I’ve been gone for a long time, I know. I’m guessing you’re probably wondering why? Well, a lot’s happened…
After I finished my most recent blog post ‘Who is Gary?’, I decided that my next one was going to be about a documentary I watched almost 3 years ago. But then I guess life got in the way. The thing is, I know in this blog it may seem that all my issues have gone away and now I’m flying in the air, free from all my troubles; but that’s not the reality. Of course I have come out of the other side in the sense that when I do start feeling low, I have the right support to deal with those moments, but that still doesn’t mean that those moments don’t hurt.
Over a month ago I had a small relapse in my epilepsy. Fortunately it’s all been sorted out and we now know where the issue stemmed from. But it was really difficult at the time – my flinches came back, I was uncontrollably crying, I felt an overwhelming sense of anxiety and I couldn’t get out of bed. For a blink of an eye, my world stopped; my internal dialogue became dark, I began to wind myself up and to trip over all the self-imposed obstacles that were in my way.

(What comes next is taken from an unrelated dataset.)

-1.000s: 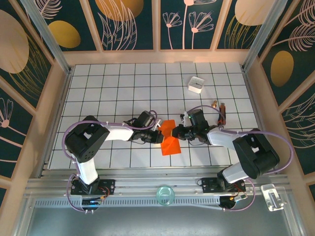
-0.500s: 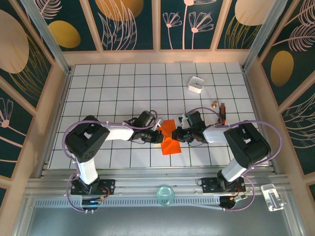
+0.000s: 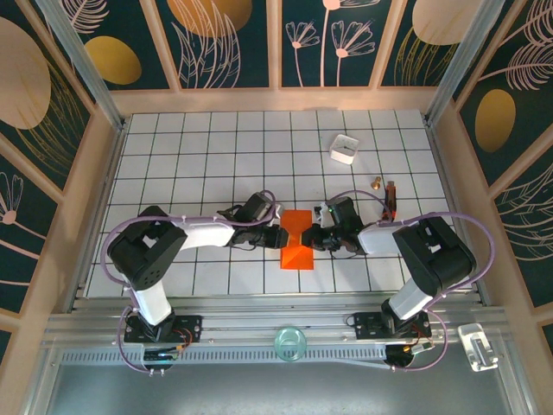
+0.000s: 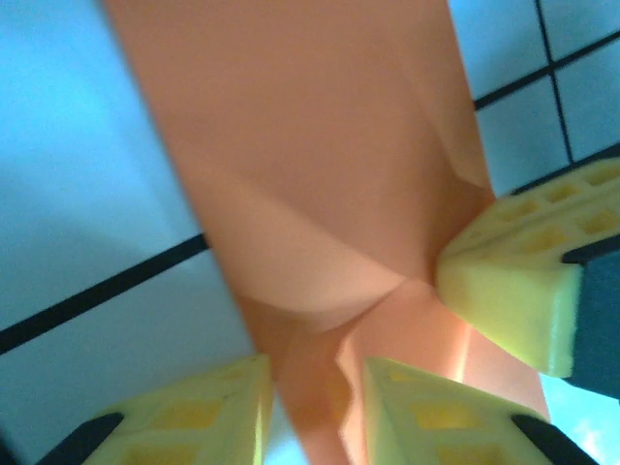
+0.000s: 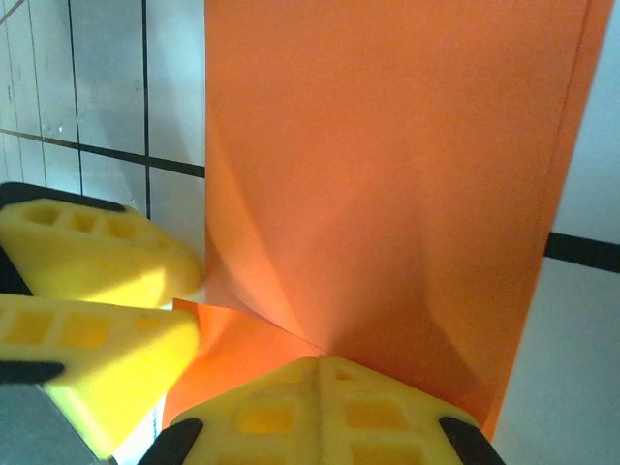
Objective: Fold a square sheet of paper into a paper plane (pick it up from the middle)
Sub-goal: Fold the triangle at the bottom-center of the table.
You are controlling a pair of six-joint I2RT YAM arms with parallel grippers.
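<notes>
The square sheet of paper (image 3: 298,252) is bright orange-red, partly folded and creased, lying on the tiled table between the two grippers. My left gripper (image 3: 279,235) meets it from the left. In the left wrist view its yellow fingers (image 4: 199,412) stand apart, open, with a paper (image 4: 320,165) flap running loosely through the gap at the left gripper (image 4: 315,373). My right gripper (image 3: 314,237) comes from the right. In the right wrist view the right gripper (image 5: 320,366) is shut, pinching the paper (image 5: 387,174) at a crease point. The left gripper's fingers (image 5: 97,262) show parted at that view's left.
A small white box (image 3: 344,148) sits at the back right of the table. Two small objects, one copper-coloured (image 3: 378,182) and one dark (image 3: 391,192), lie right of the right arm. Wooden walls (image 3: 104,173) enclose the tiled floor.
The left gripper's jaws have parted from shut. The paper has shifted and now lies squarer to the grid. The right arm's elbow swung inward earlier and has held since.
</notes>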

And then… I remembered something: a self-love questionnaire I had seen in an instagram post; I told myself to write the answers down so that whenever I felt bad I could look at them, and remember how much I loved myself.
Here are the questions, and the answers I gave:
- What’s your favourite personality trait?
My empathy.
2. What are you most proud of?
My journey.
3. What’s something you appreciate about your younger self?
My mistakes.
4. What are your greatest strengths?
My ability to understand others, my empathy, my kindness, my talent, my love, my beauty and my soul.

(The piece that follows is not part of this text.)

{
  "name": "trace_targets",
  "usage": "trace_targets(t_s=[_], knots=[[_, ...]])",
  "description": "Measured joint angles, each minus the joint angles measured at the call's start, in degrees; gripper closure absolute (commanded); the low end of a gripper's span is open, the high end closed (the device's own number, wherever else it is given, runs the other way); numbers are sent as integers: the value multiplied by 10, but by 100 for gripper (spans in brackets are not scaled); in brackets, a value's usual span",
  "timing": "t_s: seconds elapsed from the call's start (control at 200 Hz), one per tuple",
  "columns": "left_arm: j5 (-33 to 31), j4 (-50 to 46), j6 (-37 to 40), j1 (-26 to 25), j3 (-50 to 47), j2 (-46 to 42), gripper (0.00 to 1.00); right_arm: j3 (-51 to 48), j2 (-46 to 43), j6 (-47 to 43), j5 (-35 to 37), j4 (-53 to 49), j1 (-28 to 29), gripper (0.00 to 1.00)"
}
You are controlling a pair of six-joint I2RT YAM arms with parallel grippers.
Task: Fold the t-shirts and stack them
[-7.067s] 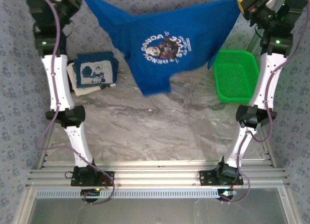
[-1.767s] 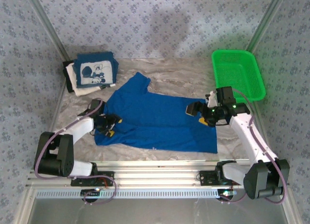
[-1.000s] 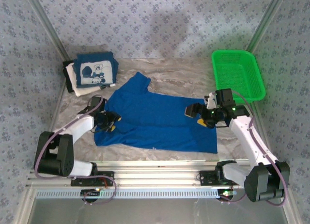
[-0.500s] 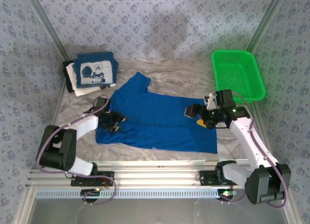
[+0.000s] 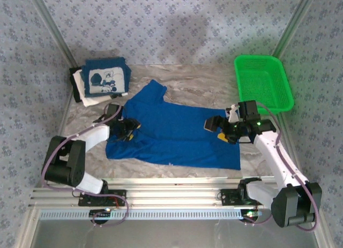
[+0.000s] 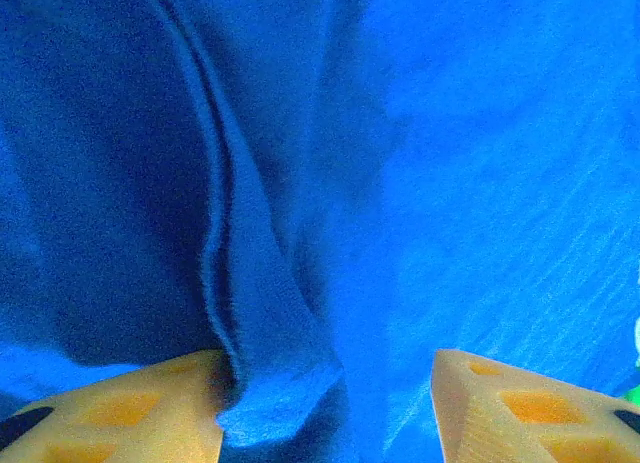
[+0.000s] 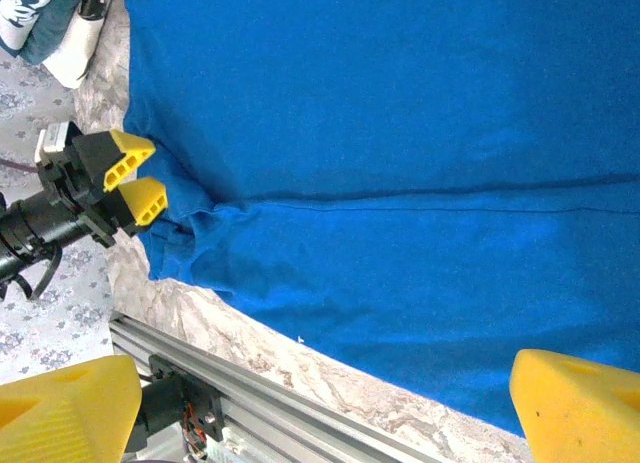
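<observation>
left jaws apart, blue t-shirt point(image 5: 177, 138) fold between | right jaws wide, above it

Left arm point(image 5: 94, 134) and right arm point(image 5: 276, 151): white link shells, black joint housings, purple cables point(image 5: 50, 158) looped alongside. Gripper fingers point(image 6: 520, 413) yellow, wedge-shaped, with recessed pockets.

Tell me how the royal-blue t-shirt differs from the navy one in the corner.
The royal-blue t-shirt lies spread open in the middle; the navy t-shirt is folded small at the far-left corner. The royal-blue one rests on the bare table, the navy one on folded white shirts. The navy one shows a white cartoon panel; the royal-blue one shows plain cloth. Both are blue tees.
</observation>
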Motion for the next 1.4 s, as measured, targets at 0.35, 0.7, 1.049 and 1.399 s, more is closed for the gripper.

5. What’s one thing you appreciate about your body?
My boobs, eyes and figure (3 things sorry!)
6. What’s one thing you forgive yourself for?
My anger and suffering.
7. What’s one thing you can do to take care of yourself today?
(Again multiple things) drink loads of water, exercise, eat, bake, sing, be honest with my emotions and learn from each day.
8. What’s something positive that you deserve?
Love, balance and friendship.
And there it is. I was able to pull myself out of the pit of darkness. Of course it wasn’t all better after that, but I certainly felt a weight lifted off my shoulders. I got up, called my friend who really helped me reflect on my feelings, baked a cake, sang some songs and by the end of the week I felt so much better.
So I think that’s why I’ve been away for a while; I needed to take some time for me, to work on myself, so that I could feel strong enough to write again.